4. Add SNOMED CT code for each sample following a ,. Note: samples sharing the same Pair ID should have the same Tumor Type.

5. Save the file.

Set Up Sequencing Run with Cloud Analysis Sample Sheet

1. From the NextSeq Control Software Home screen, select Experiment.

2. On the Select Assay screen, select Sequence.

3. On the Run Setup screen, select Manual as run mode.

4. Select Use BaseSpace Sequence Hub Setting and then select "Run Monitoring and Storage". Enter your BaseSpace Sequencing Hub username and password. If prompted, select a workgroup to upload run data to. You are prompted only if you belong to multiple workgroups.

5. Select Next.

6. Enter a run name of your preference.

7. Optional: Enter a library ID of your preference.

8. From the Recipe drop-down list, select a recipe.

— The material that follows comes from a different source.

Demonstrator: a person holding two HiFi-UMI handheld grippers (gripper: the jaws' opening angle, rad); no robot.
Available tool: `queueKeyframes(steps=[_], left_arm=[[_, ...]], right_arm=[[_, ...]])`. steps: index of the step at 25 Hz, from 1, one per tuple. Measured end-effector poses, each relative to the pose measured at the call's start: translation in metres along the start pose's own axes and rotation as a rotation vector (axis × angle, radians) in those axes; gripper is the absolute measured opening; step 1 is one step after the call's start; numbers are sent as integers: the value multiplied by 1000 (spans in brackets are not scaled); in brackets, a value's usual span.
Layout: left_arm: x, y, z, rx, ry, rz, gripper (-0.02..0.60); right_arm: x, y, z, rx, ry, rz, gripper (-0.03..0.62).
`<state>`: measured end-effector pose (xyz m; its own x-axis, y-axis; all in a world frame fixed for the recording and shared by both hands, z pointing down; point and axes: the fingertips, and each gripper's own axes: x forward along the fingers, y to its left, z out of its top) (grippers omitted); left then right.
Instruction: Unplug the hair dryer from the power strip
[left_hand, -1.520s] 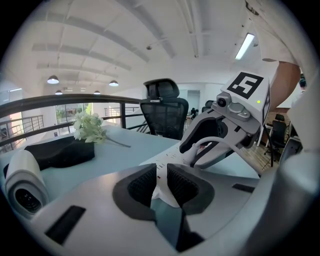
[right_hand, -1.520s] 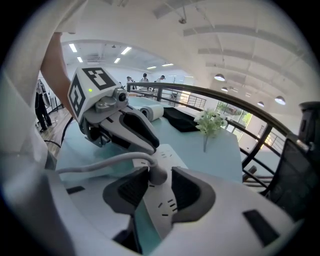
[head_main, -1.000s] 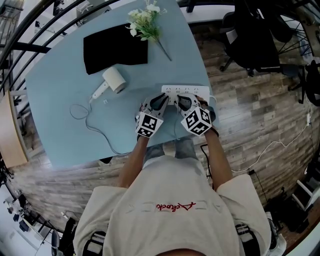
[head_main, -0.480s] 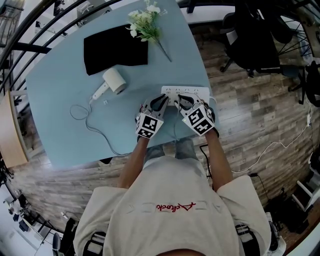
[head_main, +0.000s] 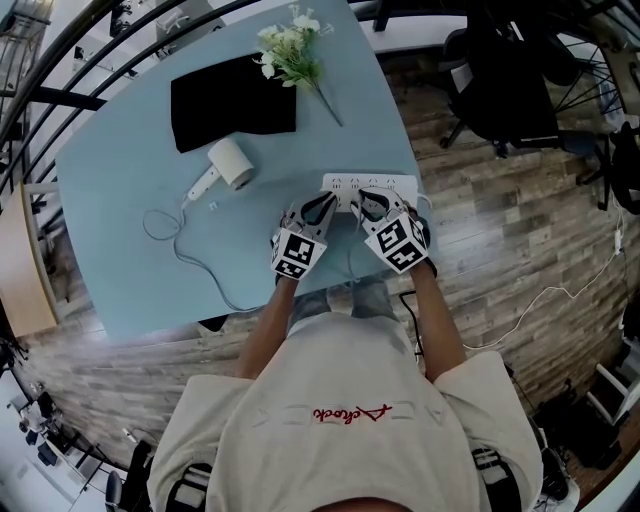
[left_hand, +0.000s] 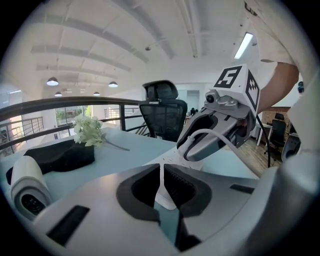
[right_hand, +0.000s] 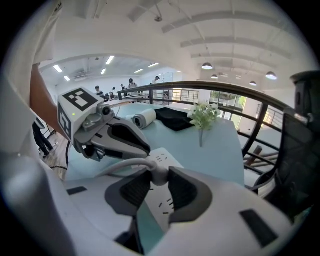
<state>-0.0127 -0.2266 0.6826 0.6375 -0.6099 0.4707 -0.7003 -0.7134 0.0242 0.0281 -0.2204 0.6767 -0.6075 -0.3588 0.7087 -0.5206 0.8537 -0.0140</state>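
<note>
A: The right gripper (right_hand: 159, 174) has its jaws clamped on the white plug (right_hand: 158, 178), which sits in the power strip (head_main: 395, 183) at centre right. What could go wrong?

B: The strip could lift with the plug. The left gripper (left_hand: 161, 175) is at the strip's left end, its jaws narrow and closing with nothing visibly pinched. A tilted pull might also jam the pins.

A: And the hair dryer (head_main: 228, 163)?

B: It lies upper left on the pale blue bench (head_main: 130, 230), with its cord (head_main: 190, 262) slack. A black cloth (head_main: 232, 100) and flowers (head_main: 290, 45) lie beyond it. To the right are a plank floor (head_main: 500, 240) and an office chair (head_main: 510, 80).
</note>
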Motion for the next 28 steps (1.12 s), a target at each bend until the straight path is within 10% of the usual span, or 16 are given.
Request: queueKeyframes(steps=[9, 19, 28], left_arm=[[-12, -7, 23, 7, -29, 9, 11], [-36, -2, 68, -38, -131, 106, 11], [-49, -12, 97, -69, -176, 192, 11]], right_arm=[[-21, 2, 10, -12, -46, -34, 121], [-74, -35, 32, 407, -343, -87, 121], [-108, -48, 31, 370, -402, -115, 121]])
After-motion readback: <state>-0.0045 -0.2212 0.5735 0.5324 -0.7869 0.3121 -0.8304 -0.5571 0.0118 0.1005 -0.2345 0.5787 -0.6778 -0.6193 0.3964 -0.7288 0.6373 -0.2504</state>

Only compatible recipes are listed.

9. Select Paired-End as read type.

10. Enter the number of cycles for each read in the sequencing run using the same value as the sample sheet generated from previous step.

11. Set the output folder location for the current run. Select Browse to navigate to a network location.

12. Select Browse to navigate to a sample sheet.

13. Select Purge consumables for this run. The setting purges consumables automatically after the current run.

14. Select Next.

15. Select Next to start the sequencing.

Monitoring Sequencing Run

Sequencing run results will be uploaded to ICA. Users can monitor the sequencing run status from the instrument or BaseSpace.

Secondary Analysis Auto-launch

Secondary analysis will automatically start upon the sequencing run completion. Users can monitor the secondary analysis status from BaseSpace or ICA.

Tertiary Analysis Auto-launch in Connected Insights

Cases are automatically created in Connected Insights upon the successful completion of secondary analysis. The tertiary analysis automatically starts if disease information is provided in the sample sheet.

If disease information was not provided in the sample sheet, the case will be created with the "Missing Required Data" status. To start the analysis, follow these steps:

1. Log in to Connected Insights and make sure the right workgroup is selected.

2. Open a case with the "Missing Required Data" status.

3. Click the Edit Case button, then input the tumor type in the Disease field.

4. Click the Save button. The case will start processing after a few seconds.

For additional options to provide case disease information with the Case Metadata file, access [DATA UPLOAD -> Custom Case Data Upload] in the Connected Insights user guide accessible in the software.

View Tertiary Analysis Results

Users can open the case to review the tertiary analysis results after the case finishes processing and the status changes to "Ready for Interpretation". A draft report will be ready for review if the Report Automation feature is turned on.

Requeue Secondary Analysis

Use the following steps to requeue secondary analysis in case of its failure:

1. Delete failed cases in Connected Insights if needed.

2. Log in to BaseSpace and open the run.

3. Click the hourglass icon, then select Requeue -> Planned Run.

4. Choose either the Sample Sheet from the run or upload a new Sample Sheet to requeue the secondary analysis.

5. New cases will be created in Connected Insights after the secondary analysis completes.